Я почесал кончик носа, уставившись на огромный глобус возле книжного шкафа, но не видя его. Честно говоря, ломать голову мне было не над чем; все обстояло предельно просто – рассказать все или ничего. Причем не важно, узнает это Паркер сейчас или завтра.
Я встал:
– Мне казалось, что зимой по воскресеньям вы обычно играете в бридж?
– Так и есть. Звонок Кэтера прервал партию.
– Тогда возвращайтесь и доигрывайте. Я уже принял решение. Я расскажу все мистеру Вулфу. Я предпочитаю, чтобы он ел меня поедом, пока я докладываю ему, а не вам. Вы же узнаете обо всем позже, скажем завтра утром. От меня или от него самого. Впрочем, если хотите, то можете подождать в гостиной, но мой рассказ может затянуться.

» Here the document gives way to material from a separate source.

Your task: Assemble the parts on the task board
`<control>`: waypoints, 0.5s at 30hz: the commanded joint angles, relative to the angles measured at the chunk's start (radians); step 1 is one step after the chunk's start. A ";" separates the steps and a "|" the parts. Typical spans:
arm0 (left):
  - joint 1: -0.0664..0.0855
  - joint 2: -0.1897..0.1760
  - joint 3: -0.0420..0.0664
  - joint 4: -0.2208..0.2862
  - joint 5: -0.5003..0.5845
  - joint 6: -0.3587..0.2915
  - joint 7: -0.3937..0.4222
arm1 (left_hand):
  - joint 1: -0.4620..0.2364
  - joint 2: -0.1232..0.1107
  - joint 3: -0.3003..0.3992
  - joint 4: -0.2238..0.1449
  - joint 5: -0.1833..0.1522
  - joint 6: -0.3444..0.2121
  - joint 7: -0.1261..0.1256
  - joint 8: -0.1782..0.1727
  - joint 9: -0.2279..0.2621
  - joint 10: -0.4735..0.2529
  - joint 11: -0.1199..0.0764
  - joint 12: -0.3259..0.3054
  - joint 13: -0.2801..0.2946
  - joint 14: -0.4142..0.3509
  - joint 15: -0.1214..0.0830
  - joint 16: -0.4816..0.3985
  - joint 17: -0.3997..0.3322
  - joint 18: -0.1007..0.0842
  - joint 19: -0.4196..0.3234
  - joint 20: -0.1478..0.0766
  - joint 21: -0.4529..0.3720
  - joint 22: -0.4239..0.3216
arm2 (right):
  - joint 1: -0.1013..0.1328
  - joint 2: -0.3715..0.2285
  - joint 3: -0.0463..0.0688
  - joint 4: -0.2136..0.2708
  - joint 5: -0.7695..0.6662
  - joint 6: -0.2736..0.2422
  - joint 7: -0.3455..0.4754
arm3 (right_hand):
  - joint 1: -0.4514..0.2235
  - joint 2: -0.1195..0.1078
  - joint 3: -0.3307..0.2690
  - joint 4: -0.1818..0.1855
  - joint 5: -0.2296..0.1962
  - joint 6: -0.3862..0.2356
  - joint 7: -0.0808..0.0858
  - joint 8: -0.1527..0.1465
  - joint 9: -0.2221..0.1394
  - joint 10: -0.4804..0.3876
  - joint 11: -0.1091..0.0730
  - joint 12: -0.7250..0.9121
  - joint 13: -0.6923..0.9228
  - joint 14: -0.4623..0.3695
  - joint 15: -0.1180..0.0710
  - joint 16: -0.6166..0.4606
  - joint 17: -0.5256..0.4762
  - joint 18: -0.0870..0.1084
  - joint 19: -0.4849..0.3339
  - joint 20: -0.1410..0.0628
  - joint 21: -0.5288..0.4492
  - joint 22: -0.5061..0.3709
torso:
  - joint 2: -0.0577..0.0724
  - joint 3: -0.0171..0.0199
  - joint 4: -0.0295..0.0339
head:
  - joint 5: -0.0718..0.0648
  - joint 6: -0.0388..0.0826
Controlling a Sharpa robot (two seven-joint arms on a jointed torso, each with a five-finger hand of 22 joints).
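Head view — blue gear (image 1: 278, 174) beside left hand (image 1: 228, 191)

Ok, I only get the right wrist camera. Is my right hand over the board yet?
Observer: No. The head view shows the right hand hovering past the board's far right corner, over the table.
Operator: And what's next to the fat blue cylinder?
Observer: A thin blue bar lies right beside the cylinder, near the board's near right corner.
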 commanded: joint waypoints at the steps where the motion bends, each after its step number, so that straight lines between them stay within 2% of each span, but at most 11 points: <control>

Вулф, стиснув губы так, что рот превратился в тонюсенькую полоску, потянулся к бутылке и плеснул себе еще пива. Паркер посмотрел на него, потом залпом опустошил свой стакан, поставил его на столик, поднялся и смерил меня взглядом:
– Можете ответить мне только на один вопрос, причем это будет рассматриваться как сведения, не подлежащие разглашению: он убил ее?
– Даже если бы я знал, это не считалось бы сведениями, не подлежащими разглашению. Я не ваш клиент.
С этими словами я вышел в прихожую, снял с вешалки его пальто и битых две минуты стоял и ждал, пока адвокат обсуждал что-то с Вулфом. Наконец он вышел, но ужасно долго копошился, поправляя шарф, застегивая пуговицы и натягивая перчатки. Переступив через порог, Паркер сразу ссутулился под порывом ледяного ветра.